Some people insist on seeing their own physicians, who have their complete medical records. Many more, however, are accustomed to having their needs met immediately through remote technology, particularly when they are nowhere near their regular physicians.

Other potential telemedicine clients include anyone who’s away from home, whether traveling, working, or going to school; college-age adults who have graduated from a pediatrician’s care but don’t yet have an adult primary care doctor; people who work in the wilderness; individuals who are used to technology driving simple, immediate solutions; and anyone who can’t easily take time away from work to visit a doctor.

A lot of people share an enthusiasm for telemedicine, it seems. According to a report from the Wellesley, Mass.-based market research firm BCC Research, the telemedicine market was worth an estimated $11.6 billion in 2011, up from $9.8 billion in 2009. Over the next five years, the market’s compound annual growth will reach an estimated 18.6 percent, with the telehospital and teleclinic segments estimated to grow at 16.8 percent during that time period.
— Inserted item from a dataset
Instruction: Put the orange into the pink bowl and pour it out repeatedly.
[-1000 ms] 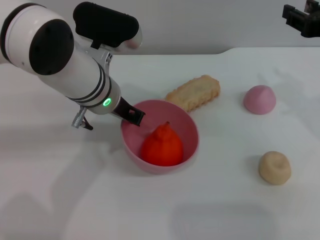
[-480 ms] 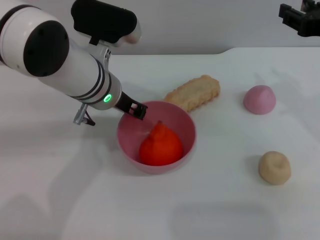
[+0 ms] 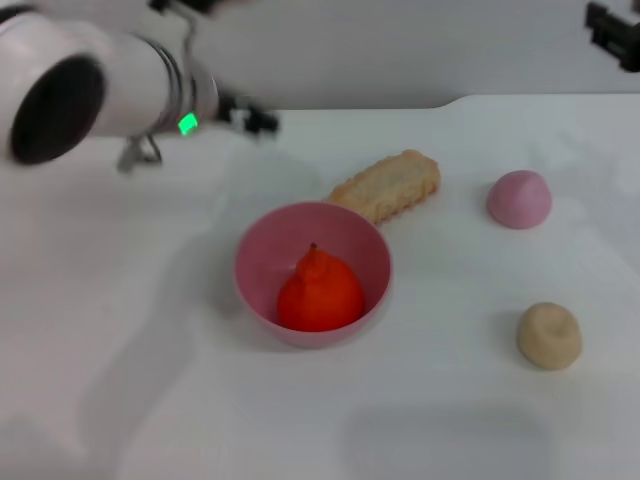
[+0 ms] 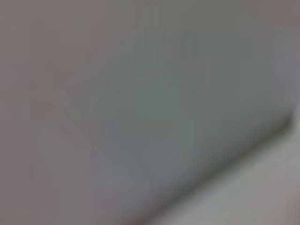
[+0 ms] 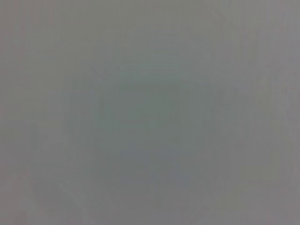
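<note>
Head view: pink bowl (image 3: 312,272) upright near the middle of the white worktop (image 3: 150,400), mouth open upward. Inside it, the orange (image 3: 320,292), filling much of the hollow, resting on the bowl's floor toward the nearer wall, pointed top and tiny dark stem up. Nothing else in the bowl. Just behind the bowl's far rim, a long biscuit-coloured bread piece (image 3: 388,185) lying flat at a slant, its nearer end close to the rim; touching or not, cannot tell. Farther to the right, well apart from the bowl, a small mauve-pink dome (image 3: 519,198) flat side down. Nearer and also to the right, a small tan lump (image 3: 549,335), alone on the worktop. Left gripper (image 3: 256,119) raised above the far left part of the worktop, well clear of the bowl, motion-blurred on the end of the white arm with its green light; jaws holding nothing, whether spread or pressed together cannot tell. Right gripper (image 3: 612,32) only a dark piece at the upper right edge, high and far from everything on the worktop; state of its jaws likewise impossible to tell.

Left wrist view: only a blurred grey surface with a lighter band across one corner; no bowl, no fruit, no jaws.

Right wrist view: plain grey blur, nothing to make out.
</note>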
AllyHealth’s goal is to make the cost of health care lower, especially as the cost of health care rises and high-deductible plans proliferate. This can help bring down costs, particularly with self-insured employers. Telemedicine doesn’t cost very much, but it’s an important potential way to save. The challenge is to take something that looks minor and sell it as a potentially major way to save. We want brokers to make it part of nearly every package they pitch.

The time is Right for Telemedicine

The time is right for telemedicine – it’s definitely on the rise, driven primarily by economics, but also by culture. It’s more and more supported within regulation, and insurers are being told that they need to support it.”

A variety of bills around the country, both pending and final, will allow doctors to practice telemedicine across state lines and requiring carriers reimburse telemedicine services.